Stem cell transplant is the only cure for sickle cell disease. The cure was first performed successfully in 1983 when a St. Jude patient with leukemia and sickle cell disease received a bone marrow transplant. The procedure cured both diseases.

During a transplant, the patient’s bone marrow is replaced with marrow from a person who does not have sickle cell disease. The transplanted cells grow into healthy blood cells. Even though bone marrow transplant is a cure for sickle cell disease, its use is limited because of the problems in finding a matched donor and the complications associated with the transplant.

Some types of stem cell transplants may be called “bone marrow transplants” because the cells come from the donor’s bone marrow.

Other treatments include antibiotics, pain medicines, and psychological counseling. These are used mainly to treat side effects of sickle cell anemia.

What’s the associated costs?

The average cost of an allogeneic bone marrow transplant in the United States is around $800,000, while an autologous transplant will cost you around $350,000. This can vary hugely from state to state, though, and areas where bone marrow transplants are in high demand will see higher prices.

What is sickle cell disease?

Sickle cell disease is the most common genetic disease in the U.S.; an estimated 70,000-80,000 Americans have it. It is a group of inherited red blood cell disorders.

Normal red blood cells are round like doughnuts, and they move through small blood tubes in the body to deliver oxygen. (fig.1)

Sickle red blood cells become hard, sticky, and shaped like sickles used to cut wheat. (fig.2)

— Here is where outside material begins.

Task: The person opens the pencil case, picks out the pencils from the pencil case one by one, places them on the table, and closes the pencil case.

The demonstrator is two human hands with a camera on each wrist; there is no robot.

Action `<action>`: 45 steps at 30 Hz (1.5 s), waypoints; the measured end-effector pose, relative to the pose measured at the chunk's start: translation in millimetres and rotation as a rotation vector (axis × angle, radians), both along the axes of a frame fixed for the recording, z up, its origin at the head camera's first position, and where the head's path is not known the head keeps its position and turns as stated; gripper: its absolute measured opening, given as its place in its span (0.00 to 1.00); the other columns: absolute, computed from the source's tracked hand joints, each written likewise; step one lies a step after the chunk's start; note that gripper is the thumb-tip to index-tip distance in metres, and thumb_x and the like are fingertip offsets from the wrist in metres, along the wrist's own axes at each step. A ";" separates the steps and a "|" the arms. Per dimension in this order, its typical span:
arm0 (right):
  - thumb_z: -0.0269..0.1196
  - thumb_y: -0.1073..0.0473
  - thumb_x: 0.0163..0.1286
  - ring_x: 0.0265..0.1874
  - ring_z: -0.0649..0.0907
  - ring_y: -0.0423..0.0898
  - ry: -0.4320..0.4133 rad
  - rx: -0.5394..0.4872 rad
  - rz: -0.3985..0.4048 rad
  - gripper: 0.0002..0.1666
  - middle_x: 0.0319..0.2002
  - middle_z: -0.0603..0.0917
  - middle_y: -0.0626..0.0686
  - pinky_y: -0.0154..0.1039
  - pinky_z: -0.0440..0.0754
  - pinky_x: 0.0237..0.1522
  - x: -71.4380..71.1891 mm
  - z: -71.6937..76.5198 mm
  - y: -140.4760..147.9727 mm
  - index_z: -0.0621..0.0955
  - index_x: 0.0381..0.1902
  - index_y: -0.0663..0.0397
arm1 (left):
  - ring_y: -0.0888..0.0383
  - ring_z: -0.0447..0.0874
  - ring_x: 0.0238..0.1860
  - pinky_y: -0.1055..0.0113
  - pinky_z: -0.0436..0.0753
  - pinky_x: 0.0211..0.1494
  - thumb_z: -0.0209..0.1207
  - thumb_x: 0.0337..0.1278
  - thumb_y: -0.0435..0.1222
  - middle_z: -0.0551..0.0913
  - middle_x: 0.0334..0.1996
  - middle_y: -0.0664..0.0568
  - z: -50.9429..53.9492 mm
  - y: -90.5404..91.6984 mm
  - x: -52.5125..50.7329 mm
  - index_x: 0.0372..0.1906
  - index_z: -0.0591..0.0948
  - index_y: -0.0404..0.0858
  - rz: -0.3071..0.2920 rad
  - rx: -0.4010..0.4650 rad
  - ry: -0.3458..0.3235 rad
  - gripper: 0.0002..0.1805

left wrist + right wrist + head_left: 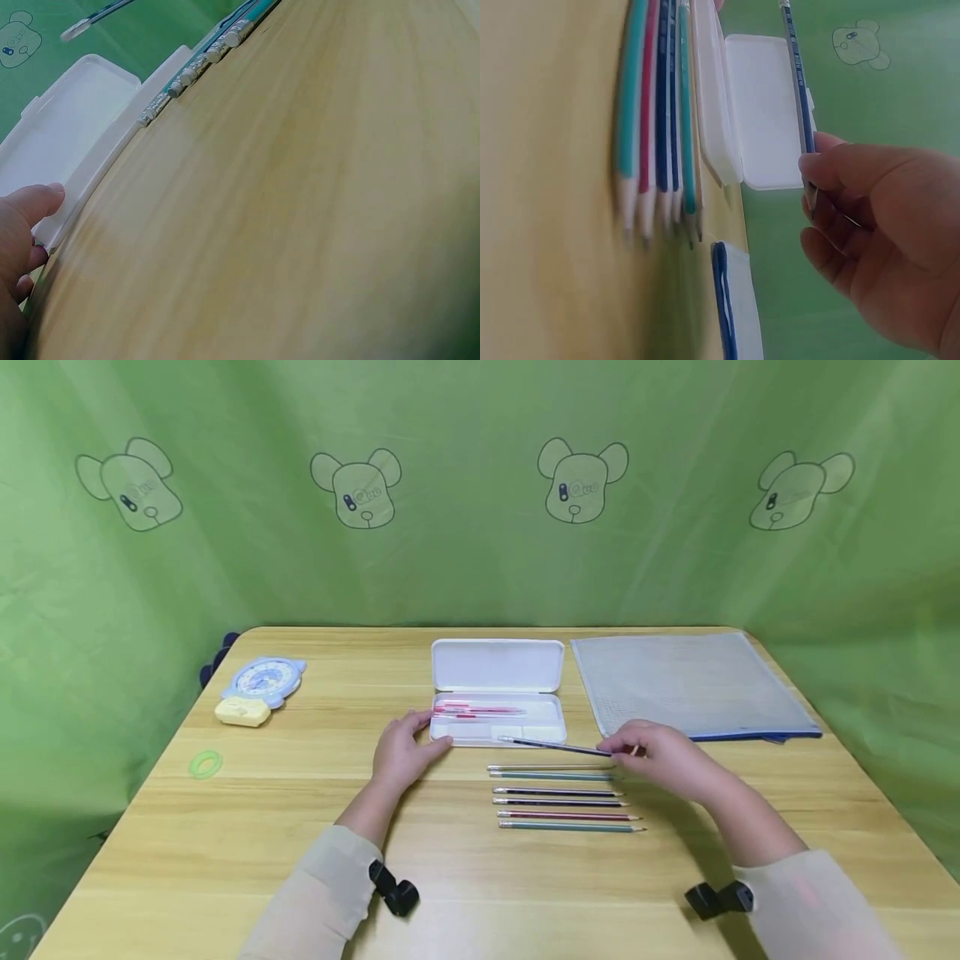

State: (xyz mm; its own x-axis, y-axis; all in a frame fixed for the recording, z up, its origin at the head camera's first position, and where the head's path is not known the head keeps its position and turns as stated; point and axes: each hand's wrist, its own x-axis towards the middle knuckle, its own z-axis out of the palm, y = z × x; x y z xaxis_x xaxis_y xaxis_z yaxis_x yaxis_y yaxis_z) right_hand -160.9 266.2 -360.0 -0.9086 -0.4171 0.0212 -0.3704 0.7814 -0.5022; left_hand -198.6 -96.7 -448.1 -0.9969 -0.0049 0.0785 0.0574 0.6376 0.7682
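A white pencil case (pixel 498 735) lies with its lid (pixel 498 665) raised at the back; red-and-clear sticks (pixel 480 711) are inside. My left hand (pixel 402 750) holds the case's left front corner, its thumb (pixel 46 201) on the rim. In the right wrist view, thumb and fingers of my right hand (pixel 889 217) pinch a dark blue pencil (pixel 802 94) near its sharpened tip. That pencil is held above the table, its eraser end over the case's front edge. Several pencils lie in a row before the case, including a red pencil (pixel 566 815) and a teal pencil (pixel 570 827).
A grey mesh zip pouch (pixel 690 685) with a blue edge lies at the back right. On the left are a light blue clock-like toy (pixel 266 680), a pale yellow block (pixel 243 712) and a green ring (pixel 205 764). Green curtain (pixel 480 568) hangs behind the table.
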 end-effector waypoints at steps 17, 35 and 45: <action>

When these hard and pointed red cells go through the small blood tube, they clog the flow and break apart. This can cause pain, damage, a low blood count, or anemia. (fig.3)

Are there different types of sickle cell disease?

The three most common forms of the disease in the United States are:

  • Hemoglobin SS or sickle cell anemia
  • Hemoglobin SC disease
  • Hemoglobin sickle beta-thalassemia (a form of “Cooley’s” anemia)

Each of these can cause very painful “crisis” episodes and, in severe cases, lead to stroke, heart attack, and death.

How can I be tested?

A simple, painless blood test called the hemoglobin electrophoresis can be done by your doctor or local sickle cell foundation.

When should I be tested?

Get tested now for sickle cell! If you and your partner are of child-bearing age, you should be tested immediately so that you can make informed family planning decisions.

How can I help?

Donating blood to your local oneblood and other local blood banks. Sickle cell patients often need multiple blood transfusions to alleviate the painful crisis episodes.

Be an advocate if your loved one experiences a crisis and enters the hospital. Healthcare staff may or may not be familiar with sickle cell disease.